CUDA Path Tracer

University of Pennsylvania, CIS 565: GPU Programming and Architecture, Project 3

Shubham Sharma
- LinkedIn, personal website.
Tested on: Windows 10, i7-9750H @ 2.26GHz, 16GB, GTX 1660ti 6GB (Personal Computer). *GPU Compute Capability: 7.5

Project Description

Path tracing is a computer graphics Monte Carlo method of rendering images of three-dimensional scenes such that the global illumination is faithful to reality.

Features

Shading Kernel with BSDF Evaluation
Uniform diffuse
Perfect specular reflective (mirror)
specular refractive (Fresnel dielectric)
Path Continuation/Termination with Stream Compaction
Toggleable Sorting of ray Paths by material type
Toggleable first bounce intersection cache to be used by subsequent iterations
Anti-aliasing rays with sub-pixel samples
Arbitrary OBJ Mesh Loading with toggleable 7 Plane Bounding Volume intersection culling
Camera depth of field
Procedural Structure
Procedural texture
Subsurface Scattering (In Progress)

Materials

Material shading is split into different BSDF evaluation functions based on material type. This project supported materials include diffuse, reflective and refractive (fresnel dielectric). Diffuse material scattering is computed by using cosine-weighted samples within a hemisphere. Reflective materials reflect the light ray about the surface nornmal and refractive materials refracts the ray through the material according to Snell's law of refraction and with added fresnel computation for better real life depiction. Here's an image consisting of the three materials

Left: Diffuse
Middle: Refractive (Fresnel and Schlick)
Right: Reflective (Perfect Specular)

Below, a compound reflective and refractive impact is executed through a Fresnel fabric, which reflects light beams that are more digression to its surface. This makes a light rays passing through the object refracted, whereas rays brushing the sides of the fabric are reflected. Rather than specifically calculating the Fresnel component, I assess it utilizing Schlick's approximation. Here's an image consisting of the three refractive materials.
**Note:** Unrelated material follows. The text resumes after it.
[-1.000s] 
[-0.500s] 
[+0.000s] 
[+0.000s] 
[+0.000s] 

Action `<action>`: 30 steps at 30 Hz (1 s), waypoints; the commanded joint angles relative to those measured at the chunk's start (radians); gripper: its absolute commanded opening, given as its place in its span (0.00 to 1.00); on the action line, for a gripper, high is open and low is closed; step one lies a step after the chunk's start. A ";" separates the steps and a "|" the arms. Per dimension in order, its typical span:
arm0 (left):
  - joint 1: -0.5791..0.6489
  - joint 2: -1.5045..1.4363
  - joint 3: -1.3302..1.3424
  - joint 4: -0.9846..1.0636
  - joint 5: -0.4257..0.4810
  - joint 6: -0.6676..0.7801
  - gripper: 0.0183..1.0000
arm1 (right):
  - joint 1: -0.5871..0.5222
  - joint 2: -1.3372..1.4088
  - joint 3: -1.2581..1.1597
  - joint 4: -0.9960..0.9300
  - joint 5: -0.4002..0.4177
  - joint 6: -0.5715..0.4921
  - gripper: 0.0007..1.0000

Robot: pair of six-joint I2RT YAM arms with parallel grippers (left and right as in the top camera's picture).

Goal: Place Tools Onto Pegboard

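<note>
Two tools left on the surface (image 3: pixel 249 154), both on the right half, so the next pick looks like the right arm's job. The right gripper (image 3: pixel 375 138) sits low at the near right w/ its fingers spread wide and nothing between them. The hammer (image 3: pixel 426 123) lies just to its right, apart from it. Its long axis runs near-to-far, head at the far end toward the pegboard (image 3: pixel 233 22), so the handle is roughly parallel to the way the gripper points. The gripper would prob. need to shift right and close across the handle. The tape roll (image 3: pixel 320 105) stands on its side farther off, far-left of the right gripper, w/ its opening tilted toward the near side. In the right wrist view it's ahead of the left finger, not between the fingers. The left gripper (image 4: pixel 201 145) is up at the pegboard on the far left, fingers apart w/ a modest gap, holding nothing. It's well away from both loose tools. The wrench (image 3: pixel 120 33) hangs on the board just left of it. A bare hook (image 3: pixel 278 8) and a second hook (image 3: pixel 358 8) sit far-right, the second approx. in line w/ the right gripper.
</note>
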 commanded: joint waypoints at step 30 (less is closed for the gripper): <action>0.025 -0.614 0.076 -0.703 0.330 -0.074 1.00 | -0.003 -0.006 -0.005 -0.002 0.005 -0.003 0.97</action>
Left: Refractive index: 1.2
Middle: Refractive index: 2.5
Right : Probabilistic Reflective and Refractive Material: Refractive index: 1.2

Depth Of Field

The scene camera can be set to enable Depth of Field effect which utilises focal distance and lens radius parameters to change the depth of this effect. Geometries located at the focal distance within the lens radius stay in focus while other geometry around the scene will be distorted.

Focal Distance: 10
Focal Distance: 20

Stochastic Anti-Aliasing

Utilizing anti-aliasing for subpixel sampling brings in smoother geometry edges within the render. It is vital to note that anti-aliasing and first bounce cache don't work together, since the pixel tests will vary per iteration, and ached first bounces from the first iteration won't match the generated ray direction in further iterations. I added the flag for Cache Bounce which toggles off anti-aliasing and setting cache off in turn enables anti-aliasing,

With Anti-Aliasing
Without Anti-Aliasing

OBJ Loading

In order to bring the mesh data into C++, I used the tinyobj library. I build the polygon mesh using the position and normal data of the triangles triangles from the imported data to create the mesh triangles and store triangle information per arbitrary mesh.

7 planar Bounding volume intersection culling as proposed by Kay and Kajiya in accelerated structeres, is applied at the ray-geometry intersection test to reduce the number of rays that have to be checked against the entire mesh by first checking rays against a volume that completely bounds the mesh. This feature is implemented as toggleable for performance analysis purposes. Pressing the 'B' key while running the GPU renderer will enable this feature.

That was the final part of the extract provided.